Im Gespräch mit dem Geschäftsführer erfuhr ich dann auch, weshalb. Der Bildungsverlag ST Unitas hat sich auf Prüfungsvorbereitung spezialisiert. Die koreanischen Mütter sind als Tigermütter dafür bekannt, ihre Kinder täglich 14 oder mehr Stunden lernen zu lassen, damit sie eine Chance in der kompetitiven Berufswelt bekommen. Der Verlag hilft Lernenden dabei, die besten Startchancen in diesem System zu bekommen. Der Geschäftsführer erklärte mir das Geschäftsmodell der Verlagsgruppe: In fast 100 Fachgebieten entwickelt der Verlag algorithmische Vorhersagen darüber, welche Fragen in den kommenden Prüfungen auftauchen werden. Die Schüler bezahlen dafür, ihre wahrscheinlichen Prüfungsfragen vorab kennenzulernen. Außerdem bezahlen sie dafür, diese Prüfungen gleich im System üben zu können und eine detaillierte Auswertung ihrer persönlichen Schwächen zu erhalten. Diese Auswertungen werden selbstverständlich mittels Maschinenlernen erzeugt. Als drittes und traditionellstes Geschäftsmodell bietet der Verlag personalisierte Lerninhalte an, mit denen gezielt die persönlichen Schwächen ausgemerzt werden können. So bringt es der Verlag auf über 1.200 Mitarbeiter, von denen mehr als die Hälfte Programmierer sind.
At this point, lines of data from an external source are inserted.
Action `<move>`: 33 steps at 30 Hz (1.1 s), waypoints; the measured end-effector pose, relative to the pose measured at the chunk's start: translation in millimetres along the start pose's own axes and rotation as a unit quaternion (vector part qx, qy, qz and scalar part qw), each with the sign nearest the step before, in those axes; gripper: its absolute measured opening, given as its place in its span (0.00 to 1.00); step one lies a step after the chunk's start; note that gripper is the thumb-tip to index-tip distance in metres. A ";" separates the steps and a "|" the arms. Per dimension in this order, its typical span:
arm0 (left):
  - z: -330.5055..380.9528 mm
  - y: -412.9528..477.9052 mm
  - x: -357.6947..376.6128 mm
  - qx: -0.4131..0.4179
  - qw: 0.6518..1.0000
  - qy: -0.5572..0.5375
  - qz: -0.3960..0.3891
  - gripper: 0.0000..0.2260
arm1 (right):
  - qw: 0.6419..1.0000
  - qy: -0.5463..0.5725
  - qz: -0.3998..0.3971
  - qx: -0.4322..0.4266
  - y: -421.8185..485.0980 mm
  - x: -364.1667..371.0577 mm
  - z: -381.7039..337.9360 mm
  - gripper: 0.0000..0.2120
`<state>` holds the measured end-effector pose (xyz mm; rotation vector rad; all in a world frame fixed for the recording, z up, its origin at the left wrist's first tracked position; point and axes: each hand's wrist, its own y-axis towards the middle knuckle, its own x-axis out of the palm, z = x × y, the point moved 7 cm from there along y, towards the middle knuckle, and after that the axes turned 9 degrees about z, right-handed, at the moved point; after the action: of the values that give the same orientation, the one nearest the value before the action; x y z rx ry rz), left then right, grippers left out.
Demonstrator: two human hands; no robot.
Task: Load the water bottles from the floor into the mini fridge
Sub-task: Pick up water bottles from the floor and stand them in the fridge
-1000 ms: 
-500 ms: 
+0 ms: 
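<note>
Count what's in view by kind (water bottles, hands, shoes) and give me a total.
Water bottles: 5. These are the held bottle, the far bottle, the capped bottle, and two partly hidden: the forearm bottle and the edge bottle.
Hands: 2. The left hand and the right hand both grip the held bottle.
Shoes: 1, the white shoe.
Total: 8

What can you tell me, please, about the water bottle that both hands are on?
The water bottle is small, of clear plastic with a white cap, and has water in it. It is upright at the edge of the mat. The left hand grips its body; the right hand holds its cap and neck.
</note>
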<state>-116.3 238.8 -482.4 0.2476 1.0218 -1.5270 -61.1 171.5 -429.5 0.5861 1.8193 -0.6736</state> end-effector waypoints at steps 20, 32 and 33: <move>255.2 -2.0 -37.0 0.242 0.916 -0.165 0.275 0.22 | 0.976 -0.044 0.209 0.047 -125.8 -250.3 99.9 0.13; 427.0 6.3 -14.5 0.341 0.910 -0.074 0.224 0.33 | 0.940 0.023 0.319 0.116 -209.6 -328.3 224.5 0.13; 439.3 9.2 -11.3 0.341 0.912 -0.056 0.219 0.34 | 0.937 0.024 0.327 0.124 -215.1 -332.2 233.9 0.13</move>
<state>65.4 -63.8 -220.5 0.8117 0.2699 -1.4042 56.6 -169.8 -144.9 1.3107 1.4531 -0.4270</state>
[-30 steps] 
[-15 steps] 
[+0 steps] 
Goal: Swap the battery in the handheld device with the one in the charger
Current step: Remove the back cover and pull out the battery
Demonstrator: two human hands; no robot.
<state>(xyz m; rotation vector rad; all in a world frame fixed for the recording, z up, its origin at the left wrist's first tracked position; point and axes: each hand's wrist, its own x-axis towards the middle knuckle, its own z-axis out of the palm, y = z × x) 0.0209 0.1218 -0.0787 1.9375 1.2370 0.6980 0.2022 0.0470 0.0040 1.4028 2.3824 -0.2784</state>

Alle Angebote von ST Unitas basieren auf verschiedenen Technologien der künstlichen Intelligenz (KI). Künstliche Intelligenz zeigt sich hier als systemische Kraft, die in Analyse, Vorhersage und Personalisierung medialer Inhalte bereits weitaus mehr vermag, als dies Menschen könnten.

Der Einsatz von KI im Rahmen kreativer Prozesse und Projekte, insbesondere zur Erstellung und Bewertung medialer Inhalte, ruft derzeit weithin Diskussionen hervor. Schließlich galt die Kreativität immer als exklusive Domäne des menschlichen Geistes und als Zeichen unserer kulturellen Eigenständigkeit. Maschinen, die Musik komponieren, Bilder malen, Filme analysieren oder Romane schreiben, verursachen deshalb regelmäßige, polarisierende Debatten, denn genau diese Kultur wird durch Technologie auch verändert.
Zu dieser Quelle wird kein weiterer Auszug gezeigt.